- [What you have to do] Below are the entries. Transcribe exactly the lines from the one with "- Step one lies" through the one with "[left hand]", ends included, and leave out all others.

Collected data
-*-

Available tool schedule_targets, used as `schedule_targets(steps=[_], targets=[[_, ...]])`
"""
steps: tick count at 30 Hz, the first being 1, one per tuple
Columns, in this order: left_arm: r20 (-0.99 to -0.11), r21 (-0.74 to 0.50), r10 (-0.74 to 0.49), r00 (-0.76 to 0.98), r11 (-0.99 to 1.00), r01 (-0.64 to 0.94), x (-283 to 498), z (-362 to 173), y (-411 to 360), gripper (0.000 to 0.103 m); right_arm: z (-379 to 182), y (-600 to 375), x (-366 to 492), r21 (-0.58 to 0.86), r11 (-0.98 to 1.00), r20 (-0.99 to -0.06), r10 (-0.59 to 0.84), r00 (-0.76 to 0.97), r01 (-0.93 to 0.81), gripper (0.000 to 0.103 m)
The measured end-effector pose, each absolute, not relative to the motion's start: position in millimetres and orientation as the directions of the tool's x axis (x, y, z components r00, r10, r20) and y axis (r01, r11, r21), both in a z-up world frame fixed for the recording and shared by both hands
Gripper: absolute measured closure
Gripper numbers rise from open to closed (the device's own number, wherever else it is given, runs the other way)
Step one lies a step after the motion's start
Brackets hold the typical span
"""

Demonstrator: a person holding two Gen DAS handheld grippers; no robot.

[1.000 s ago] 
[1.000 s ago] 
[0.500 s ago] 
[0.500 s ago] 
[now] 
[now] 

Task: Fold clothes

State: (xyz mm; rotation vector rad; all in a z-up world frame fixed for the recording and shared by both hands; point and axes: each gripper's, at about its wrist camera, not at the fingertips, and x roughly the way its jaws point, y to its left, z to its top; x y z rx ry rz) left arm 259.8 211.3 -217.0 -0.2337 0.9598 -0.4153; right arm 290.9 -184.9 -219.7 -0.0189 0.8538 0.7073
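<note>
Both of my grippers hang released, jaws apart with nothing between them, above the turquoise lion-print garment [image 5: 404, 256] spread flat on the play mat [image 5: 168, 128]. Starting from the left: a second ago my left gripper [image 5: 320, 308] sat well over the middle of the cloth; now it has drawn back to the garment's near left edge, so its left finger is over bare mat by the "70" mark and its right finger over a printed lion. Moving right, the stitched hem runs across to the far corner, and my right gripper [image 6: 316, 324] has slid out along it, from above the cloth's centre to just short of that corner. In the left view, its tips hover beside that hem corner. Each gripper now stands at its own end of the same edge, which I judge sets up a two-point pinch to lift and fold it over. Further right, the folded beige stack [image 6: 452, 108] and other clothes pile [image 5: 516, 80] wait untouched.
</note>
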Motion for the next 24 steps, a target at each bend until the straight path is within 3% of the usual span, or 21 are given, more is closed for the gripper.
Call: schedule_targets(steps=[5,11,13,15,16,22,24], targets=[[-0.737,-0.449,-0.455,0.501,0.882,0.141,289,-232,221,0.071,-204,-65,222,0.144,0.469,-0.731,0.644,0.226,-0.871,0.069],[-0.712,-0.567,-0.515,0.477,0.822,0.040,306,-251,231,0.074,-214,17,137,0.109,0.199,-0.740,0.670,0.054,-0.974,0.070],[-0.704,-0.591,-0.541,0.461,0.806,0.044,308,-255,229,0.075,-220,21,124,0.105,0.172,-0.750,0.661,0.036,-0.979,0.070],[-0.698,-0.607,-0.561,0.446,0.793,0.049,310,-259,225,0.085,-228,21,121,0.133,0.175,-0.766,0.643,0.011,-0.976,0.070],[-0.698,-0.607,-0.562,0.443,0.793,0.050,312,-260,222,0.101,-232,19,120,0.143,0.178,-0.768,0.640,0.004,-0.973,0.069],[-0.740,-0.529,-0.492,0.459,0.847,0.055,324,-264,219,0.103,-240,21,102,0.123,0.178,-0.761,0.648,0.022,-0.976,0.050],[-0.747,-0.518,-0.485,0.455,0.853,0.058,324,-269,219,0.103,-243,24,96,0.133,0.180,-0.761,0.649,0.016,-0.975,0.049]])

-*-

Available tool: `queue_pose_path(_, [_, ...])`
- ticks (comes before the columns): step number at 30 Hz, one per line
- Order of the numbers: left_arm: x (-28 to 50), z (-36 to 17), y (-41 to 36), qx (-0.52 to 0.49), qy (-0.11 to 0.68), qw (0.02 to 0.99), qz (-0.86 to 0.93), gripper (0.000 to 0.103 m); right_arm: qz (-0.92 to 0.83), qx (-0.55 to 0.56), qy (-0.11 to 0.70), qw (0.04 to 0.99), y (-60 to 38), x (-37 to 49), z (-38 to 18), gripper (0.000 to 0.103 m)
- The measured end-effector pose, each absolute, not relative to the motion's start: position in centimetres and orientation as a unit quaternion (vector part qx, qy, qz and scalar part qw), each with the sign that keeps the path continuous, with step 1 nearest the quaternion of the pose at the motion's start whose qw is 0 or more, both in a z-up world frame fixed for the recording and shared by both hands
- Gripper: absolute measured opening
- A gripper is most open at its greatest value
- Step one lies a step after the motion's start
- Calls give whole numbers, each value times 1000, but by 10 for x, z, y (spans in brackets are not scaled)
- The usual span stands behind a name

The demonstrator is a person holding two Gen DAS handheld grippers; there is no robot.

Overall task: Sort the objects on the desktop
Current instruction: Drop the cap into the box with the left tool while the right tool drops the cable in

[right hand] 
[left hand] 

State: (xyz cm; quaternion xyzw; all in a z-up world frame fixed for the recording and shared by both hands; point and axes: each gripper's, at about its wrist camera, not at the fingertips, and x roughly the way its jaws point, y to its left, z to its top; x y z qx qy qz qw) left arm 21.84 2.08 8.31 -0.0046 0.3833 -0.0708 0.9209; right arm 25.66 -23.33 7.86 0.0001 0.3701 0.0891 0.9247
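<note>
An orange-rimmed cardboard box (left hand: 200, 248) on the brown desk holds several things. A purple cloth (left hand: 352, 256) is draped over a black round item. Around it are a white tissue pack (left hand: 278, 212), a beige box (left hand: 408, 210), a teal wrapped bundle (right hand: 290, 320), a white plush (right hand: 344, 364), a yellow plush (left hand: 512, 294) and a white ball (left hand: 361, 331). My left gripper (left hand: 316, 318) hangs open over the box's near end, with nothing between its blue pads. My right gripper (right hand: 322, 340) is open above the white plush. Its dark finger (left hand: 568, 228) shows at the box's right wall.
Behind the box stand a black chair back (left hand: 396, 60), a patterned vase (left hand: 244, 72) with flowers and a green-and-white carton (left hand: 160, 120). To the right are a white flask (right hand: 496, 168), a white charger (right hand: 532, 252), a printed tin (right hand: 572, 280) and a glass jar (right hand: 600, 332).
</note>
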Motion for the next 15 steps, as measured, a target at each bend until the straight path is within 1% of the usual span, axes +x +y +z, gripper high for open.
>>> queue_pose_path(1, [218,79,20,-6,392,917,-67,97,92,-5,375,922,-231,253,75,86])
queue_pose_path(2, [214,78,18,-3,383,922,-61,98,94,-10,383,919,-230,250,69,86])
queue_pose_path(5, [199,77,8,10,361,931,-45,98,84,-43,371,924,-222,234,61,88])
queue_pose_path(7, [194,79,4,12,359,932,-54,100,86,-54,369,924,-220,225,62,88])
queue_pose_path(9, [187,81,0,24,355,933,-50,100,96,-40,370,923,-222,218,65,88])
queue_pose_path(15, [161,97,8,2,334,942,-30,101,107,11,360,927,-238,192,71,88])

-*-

- [Your response]
- Step one lies a step after the motion's start
- Calls give whole numbers, each value times 1000, but by 10 for x, z, y (spans in brackets are not scaled)
- The usual span stands behind a name

The demonstrator is a person holding two Gen DAS handheld grippers; there is no robot.

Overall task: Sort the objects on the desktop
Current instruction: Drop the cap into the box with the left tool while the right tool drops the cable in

[right hand] 
[left hand] 

With this, the exercise has been completed.